--- START ---

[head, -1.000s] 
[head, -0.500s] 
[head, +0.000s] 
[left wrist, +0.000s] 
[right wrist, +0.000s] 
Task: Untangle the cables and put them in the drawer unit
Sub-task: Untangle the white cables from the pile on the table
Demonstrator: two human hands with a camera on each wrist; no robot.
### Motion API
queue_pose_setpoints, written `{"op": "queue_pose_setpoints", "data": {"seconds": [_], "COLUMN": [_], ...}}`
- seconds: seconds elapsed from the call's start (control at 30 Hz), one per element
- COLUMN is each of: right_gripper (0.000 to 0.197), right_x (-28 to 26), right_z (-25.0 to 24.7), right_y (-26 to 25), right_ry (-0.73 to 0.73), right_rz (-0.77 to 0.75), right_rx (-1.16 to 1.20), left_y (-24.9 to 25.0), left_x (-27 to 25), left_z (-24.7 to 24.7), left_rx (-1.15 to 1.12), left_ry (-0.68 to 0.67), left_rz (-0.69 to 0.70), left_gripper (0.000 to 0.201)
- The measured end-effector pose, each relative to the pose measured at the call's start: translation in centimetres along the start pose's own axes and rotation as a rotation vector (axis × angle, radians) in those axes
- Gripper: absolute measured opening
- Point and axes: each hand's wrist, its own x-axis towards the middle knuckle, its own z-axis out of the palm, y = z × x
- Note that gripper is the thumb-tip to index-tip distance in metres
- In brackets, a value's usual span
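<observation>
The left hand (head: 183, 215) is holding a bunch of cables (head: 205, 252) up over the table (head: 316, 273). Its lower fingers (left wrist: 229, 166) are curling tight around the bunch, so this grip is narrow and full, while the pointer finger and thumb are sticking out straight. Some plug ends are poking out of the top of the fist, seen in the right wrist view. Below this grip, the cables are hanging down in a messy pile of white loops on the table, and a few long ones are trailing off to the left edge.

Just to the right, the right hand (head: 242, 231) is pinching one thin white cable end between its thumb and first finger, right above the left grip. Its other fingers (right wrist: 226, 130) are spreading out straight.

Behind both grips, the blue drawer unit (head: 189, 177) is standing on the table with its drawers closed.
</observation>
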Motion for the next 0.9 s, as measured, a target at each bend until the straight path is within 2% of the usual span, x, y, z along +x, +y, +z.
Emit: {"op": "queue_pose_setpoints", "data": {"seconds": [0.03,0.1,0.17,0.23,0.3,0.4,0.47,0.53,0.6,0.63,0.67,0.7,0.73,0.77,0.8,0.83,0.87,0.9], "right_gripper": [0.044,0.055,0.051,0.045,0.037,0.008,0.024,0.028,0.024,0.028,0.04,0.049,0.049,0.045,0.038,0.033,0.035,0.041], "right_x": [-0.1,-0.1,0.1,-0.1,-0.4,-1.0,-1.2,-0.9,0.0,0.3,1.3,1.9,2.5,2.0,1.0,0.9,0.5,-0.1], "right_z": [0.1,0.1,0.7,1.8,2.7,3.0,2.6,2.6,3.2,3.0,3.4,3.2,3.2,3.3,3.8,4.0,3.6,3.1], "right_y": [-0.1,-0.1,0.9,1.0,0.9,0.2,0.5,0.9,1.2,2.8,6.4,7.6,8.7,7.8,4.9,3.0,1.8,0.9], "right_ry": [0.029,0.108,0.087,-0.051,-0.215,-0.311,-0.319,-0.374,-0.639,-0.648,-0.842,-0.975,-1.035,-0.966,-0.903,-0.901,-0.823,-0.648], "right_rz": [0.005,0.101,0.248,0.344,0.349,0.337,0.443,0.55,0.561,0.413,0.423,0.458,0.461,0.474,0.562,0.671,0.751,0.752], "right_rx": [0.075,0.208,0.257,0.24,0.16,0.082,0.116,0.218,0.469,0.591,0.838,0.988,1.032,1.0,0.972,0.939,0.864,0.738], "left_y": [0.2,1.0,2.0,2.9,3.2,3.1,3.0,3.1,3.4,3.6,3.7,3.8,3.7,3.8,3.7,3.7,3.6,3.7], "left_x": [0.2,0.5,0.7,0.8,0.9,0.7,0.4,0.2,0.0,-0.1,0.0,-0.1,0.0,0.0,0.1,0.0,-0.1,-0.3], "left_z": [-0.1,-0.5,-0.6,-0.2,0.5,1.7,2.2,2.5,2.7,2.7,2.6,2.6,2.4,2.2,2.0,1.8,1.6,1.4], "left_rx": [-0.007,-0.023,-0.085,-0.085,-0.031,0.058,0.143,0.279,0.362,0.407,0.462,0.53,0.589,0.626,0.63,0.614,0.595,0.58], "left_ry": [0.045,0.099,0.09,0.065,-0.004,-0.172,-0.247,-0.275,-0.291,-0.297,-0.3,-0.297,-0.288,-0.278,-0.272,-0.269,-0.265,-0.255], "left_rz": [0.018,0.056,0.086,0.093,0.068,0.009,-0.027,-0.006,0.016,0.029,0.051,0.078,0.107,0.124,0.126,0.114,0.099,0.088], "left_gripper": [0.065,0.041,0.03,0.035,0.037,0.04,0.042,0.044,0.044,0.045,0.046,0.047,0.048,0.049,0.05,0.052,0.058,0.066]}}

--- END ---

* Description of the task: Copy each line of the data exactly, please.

* Reply:
[head, -1.000s] 
[head, -0.500s] 
[head, +0.000s] 
[left wrist, +0.000s] 
[right wrist, +0.000s] 
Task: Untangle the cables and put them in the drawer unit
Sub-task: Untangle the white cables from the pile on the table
Demonstrator: two human hands with a camera on each wrist; no robot.
### Motion API
queue_pose_setpoints, written `{"op": "queue_pose_setpoints", "data": {"seconds": [_], "COLUMN": [_], ...}}`
- seconds: seconds elapsed from the call's start (control at 30 Hz), one per element
- COLUMN is each of: right_gripper (0.000 to 0.197), right_x (-28 to 26), right_z (-25.0 to 24.7), right_y (-26 to 25), right_ry (-0.73 to 0.73), right_rz (-0.77 to 0.75), right_rx (-1.16 to 1.20), left_y (-24.9 to 25.0), left_x (-27 to 25), left_z (-24.7 to 24.7), left_rx (-1.15 to 1.12), left_ry (-0.68 to 0.67), left_rz (-0.69 to 0.70), left_gripper (0.000 to 0.201)
- The measured end-effector pose, each relative to the pose measured at the call's start: translation in centimetres along the start pose's own axes and rotation as a rotation vector (axis × angle, radians) in those axes
- Gripper: absolute measured opening
- Point and axes: each hand's wrist, its own x-axis towards the middle knuckle, its own z-axis out of the palm, y = z × x
- Note that gripper is the thumb-tip to index-tip distance in metres
- In brackets, a value's usual span
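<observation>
The left hand (head: 183, 215) is holding a bunch of cables (head: 205, 252) up over the table (head: 316, 273). Its lower fingers (left wrist: 229, 166) are curling tight around the bunch, so this grip is narrow and full, while the pointer finger and thumb are sticking out straight. Some plug ends are poking out of the top of the fist, seen in the right wrist view. Below this grip, the cables are hanging down in a messy pile of white loops on the table, and a few long ones are trailing off to the left edge.

Just to the right, the right hand (head: 242, 231) is pinching one thin white cable end between its thumb and first finger, right above the left grip. Its other fingers (right wrist: 226, 130) are spreading out straight.

Behind both grips, the blue drawer unit (head: 189, 177) is standing on the table with its drawers closed.
</observation>
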Motion for the next 0.9 s, as measured, a target at each bend until the straight path is within 2% of the usual span, x, y, z along +x, +y, +z.
Emit: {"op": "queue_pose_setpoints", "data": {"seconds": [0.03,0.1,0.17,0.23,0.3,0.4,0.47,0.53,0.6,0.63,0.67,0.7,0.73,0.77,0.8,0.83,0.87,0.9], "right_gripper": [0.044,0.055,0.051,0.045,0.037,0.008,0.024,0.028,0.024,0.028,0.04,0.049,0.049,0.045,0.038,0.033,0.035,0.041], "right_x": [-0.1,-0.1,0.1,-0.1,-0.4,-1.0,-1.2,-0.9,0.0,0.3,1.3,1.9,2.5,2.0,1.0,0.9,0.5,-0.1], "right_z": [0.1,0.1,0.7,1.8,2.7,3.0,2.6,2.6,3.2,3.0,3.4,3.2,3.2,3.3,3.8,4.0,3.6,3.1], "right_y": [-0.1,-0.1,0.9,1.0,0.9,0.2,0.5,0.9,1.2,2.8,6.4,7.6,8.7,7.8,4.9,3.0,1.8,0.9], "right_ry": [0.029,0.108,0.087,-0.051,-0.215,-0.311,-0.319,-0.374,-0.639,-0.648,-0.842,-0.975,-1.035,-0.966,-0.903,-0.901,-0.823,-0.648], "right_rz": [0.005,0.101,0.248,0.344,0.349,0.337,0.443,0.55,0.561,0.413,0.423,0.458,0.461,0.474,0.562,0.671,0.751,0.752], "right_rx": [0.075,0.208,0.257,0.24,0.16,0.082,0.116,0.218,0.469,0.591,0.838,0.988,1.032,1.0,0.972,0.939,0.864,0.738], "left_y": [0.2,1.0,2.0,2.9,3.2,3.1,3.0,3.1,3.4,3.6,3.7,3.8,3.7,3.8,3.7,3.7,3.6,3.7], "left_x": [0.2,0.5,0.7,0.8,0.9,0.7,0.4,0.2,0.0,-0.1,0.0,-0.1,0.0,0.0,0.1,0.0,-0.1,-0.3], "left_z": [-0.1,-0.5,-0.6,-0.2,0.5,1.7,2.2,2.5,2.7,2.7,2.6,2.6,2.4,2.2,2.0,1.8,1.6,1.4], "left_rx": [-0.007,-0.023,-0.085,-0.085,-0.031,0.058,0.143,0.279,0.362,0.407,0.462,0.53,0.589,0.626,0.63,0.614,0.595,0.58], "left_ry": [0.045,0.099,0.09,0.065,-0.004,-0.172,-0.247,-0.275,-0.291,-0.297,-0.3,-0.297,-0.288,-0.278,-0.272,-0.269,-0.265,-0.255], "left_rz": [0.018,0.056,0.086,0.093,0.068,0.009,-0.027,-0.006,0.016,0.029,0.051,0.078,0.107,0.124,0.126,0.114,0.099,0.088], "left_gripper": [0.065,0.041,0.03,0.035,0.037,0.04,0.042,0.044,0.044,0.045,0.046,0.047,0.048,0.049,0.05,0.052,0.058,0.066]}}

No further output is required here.